Exercise brief:
Reproduce the listing verbatim through the line with "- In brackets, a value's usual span".

Information provided:
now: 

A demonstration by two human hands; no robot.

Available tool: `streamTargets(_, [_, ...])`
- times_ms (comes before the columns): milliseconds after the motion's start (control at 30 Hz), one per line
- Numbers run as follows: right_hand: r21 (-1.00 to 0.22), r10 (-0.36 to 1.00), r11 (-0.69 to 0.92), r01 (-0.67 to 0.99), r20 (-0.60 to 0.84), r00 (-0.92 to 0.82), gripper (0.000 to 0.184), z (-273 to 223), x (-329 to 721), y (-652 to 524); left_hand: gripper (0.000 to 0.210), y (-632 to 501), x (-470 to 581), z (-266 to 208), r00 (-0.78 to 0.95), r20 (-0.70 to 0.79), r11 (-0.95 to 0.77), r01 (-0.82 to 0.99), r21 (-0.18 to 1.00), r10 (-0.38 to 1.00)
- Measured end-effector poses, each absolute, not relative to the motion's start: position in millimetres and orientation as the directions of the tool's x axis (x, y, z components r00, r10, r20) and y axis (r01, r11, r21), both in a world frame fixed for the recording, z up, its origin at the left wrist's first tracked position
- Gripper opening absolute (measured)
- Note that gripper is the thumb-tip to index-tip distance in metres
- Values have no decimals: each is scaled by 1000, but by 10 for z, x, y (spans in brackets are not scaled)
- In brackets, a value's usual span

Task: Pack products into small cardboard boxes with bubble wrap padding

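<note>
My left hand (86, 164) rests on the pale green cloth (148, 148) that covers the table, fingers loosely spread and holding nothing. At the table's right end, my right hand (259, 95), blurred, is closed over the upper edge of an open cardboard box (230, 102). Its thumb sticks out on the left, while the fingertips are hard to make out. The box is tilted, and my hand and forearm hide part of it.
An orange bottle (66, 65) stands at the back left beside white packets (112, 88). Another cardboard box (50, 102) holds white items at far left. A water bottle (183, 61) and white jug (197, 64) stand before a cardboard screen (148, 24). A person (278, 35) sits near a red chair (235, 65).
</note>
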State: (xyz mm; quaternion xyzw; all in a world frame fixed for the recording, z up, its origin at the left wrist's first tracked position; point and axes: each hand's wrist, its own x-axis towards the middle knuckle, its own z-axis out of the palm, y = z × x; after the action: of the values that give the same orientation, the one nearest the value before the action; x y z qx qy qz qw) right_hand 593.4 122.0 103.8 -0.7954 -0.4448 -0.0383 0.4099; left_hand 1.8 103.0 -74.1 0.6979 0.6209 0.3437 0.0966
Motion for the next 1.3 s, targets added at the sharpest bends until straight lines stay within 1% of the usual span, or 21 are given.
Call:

Answer below:
now: 

A demonstration by two human hands; no robot.

Available tool: `streamTargets(_, [_, ...])`
- times_ms (comes before the columns): milliseconds after the motion's start (control at 30 Hz), one per line
- Numbers run as follows: right_hand: r21 (-1.00 to 0.22), r10 (-0.36 to 1.00), r11 (-0.69 to 0.92), r01 (-0.67 to 0.99), r20 (-0.60 to 0.84), r00 (-0.92 to 0.82), gripper (0.000 to 0.184), z (-273 to 223), x (-329 to 721), y (-652 to 524); left_hand: gripper (0.000 to 0.210), y (-632 to 501), x (-470 to 581), z (-266 to 208), r00 (-0.78 to 0.95), r20 (-0.70 to 0.79), r11 (-0.95 to 0.77), r01 (-0.82 to 0.99), r21 (-0.18 to 1.00), r10 (-0.38 to 1.00)
- Measured end-effector poses, each absolute, not relative to the motion's start: position in millimetres and orientation as the directions of the tool's x axis (x, y, z components r00, r10, r20) and y axis (r01, r11, r21), both in a world frame fixed for the recording, z up, its origin at the left wrist's first tracked position
- Gripper opening absolute (measured)
- Note that gripper is the thumb-tip to index-tip distance in metres
- Values have no decimals: each is scaled by 1000, but by 10 for z, x, y (spans in brackets are not scaled)
- In brackets, a value's usual span

Nothing remains to be done, and the exercise is complete.